Statistics in the report are as of December 31, 2008, unless otherwise noted. 
Highlights of the report include:

    --  DR liquidity in 2008 topped 2007's record levels.  More than $4.4
        trillion of DRs traded on U.S. and non-U.S. markets and exchanges
during
        2008, an increase of 34% year-over-year.



    --  DR outstanding value decreased to $1.2 trillion as of September 30,
        2008, a 31% drop from the record $1.8 trillion DR value six months
        prior.



    --  More than 2,900 DR programs from 80 countries were available to
        investors, up from about 2,200 a year ago, due largely to growth in
new
        unsponsored programs arising from changes to SEC Rule 12g3-2(b) this
        October.



    --  DR capital raisings totaled $14.4 billion, a 74% decrease from
        2007's record $54.7 billion.  Issuers from 16 countries completed
        41 initial public offerings (IPOs) and follow-on offerings, including
        the year-end $216 million follow-on offering from Japan's
        Mitsubishi Financial.



    --  DR issuers from Brazil, Russia, India and China (the "BRIC"
        countries) continued to dominate the DR markets, accounting for 56% of
        DR capital raisings, 54% of DR trading value, 25% of DR outstanding
        value, and 49% of new sponsored DR programs, including 20 companies
spun
        off from Russia's RAO UES, the largest DR corporate action in
        history.



    --  Global merger and acquisition (M&A) activity was down 29% over 2007
        levels.  Large M&A deals involving DRs included Israel's
        Teva's acquisition of Barr Pharmaceuticals as well as the
        acquisition of Business Objects by Germany's SAP.



Further results from The Bank of New York Mellon's year-end industry report
follow.

DR Liquidity Surges to Record Levels
2008's overall DR trading value reached an all-time high, growing more than
34% year-over-year to $4.4 trillion.  The major U.S. stock exchanges -- the
New York Stock Exchange (NYSE), NASDAQ and NYSE Alternext US (formerly the
American Stock Exchange) -- remained the largest markets for DR trading,
accounting for 84% of total DR trading value.  A record 119 billion DRs valued
at $3.7 trillion traded on the U.S. exchanges during 2008, representing 56%
and 28% increases, respectively.  European-listed DR trading value also grew
strongly, with a projected $556 billion of DRs traded on the International
Order Book (IOB), the primary trading platform for DRs listed on both the
Luxembourg Stock Exchange (LuxSE) and the London Stock Exchange (LSE)(i). 
This represents a 44% increase over the 2007  total.  Other trading, primarily
DRs traded over-the-counter (OTC) and on PORTAL, comprised an estimated $146
billion in value.

New Programs Established from Countries Worldwide
In 2008, 707 new DR programs for companies from 47 countries were
established(ii).  Japan led the way with 98 new DR programs created during the
year.

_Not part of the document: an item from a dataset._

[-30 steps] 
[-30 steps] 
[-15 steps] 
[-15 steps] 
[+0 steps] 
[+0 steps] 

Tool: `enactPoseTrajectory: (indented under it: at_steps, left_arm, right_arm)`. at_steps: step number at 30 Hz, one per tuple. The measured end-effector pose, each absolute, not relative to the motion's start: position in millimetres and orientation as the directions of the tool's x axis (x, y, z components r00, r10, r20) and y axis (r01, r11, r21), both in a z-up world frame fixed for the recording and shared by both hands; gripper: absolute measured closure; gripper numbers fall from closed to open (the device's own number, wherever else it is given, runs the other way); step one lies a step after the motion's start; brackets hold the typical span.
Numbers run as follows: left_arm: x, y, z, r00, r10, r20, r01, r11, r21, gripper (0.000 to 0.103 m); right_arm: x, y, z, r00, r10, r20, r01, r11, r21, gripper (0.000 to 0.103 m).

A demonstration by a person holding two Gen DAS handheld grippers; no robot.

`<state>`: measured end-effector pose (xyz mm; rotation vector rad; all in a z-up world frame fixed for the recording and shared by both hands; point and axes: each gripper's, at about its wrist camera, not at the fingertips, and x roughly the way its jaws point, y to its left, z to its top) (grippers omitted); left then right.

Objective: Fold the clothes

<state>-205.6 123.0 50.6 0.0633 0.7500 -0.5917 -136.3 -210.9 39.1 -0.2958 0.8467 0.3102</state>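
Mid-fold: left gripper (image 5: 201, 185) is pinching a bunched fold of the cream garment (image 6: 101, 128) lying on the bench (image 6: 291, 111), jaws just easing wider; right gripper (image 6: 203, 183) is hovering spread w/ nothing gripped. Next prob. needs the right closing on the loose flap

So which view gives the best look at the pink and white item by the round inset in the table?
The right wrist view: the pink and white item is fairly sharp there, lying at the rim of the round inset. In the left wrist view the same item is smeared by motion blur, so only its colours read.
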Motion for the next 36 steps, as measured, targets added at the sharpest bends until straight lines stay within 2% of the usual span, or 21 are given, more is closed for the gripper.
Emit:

Overall, sponsored DR program establishment was down from 2007 due to
market uncertainty.  Of 2008's 102 new sponsored DR programs, 32 were listed
on stock exchanges -- 12 in the U.S. and 20 in Europe and Asia.  Thirty-four
issuers chose to trade their new sponsored DRs on the U.S. OTC market, with
four of the issuers using the OTCQX platform.  The remaining 36 new sponsored
programs trade on various other platforms.  Russian issuers established the
highest number of new sponsored programs with 23 in total.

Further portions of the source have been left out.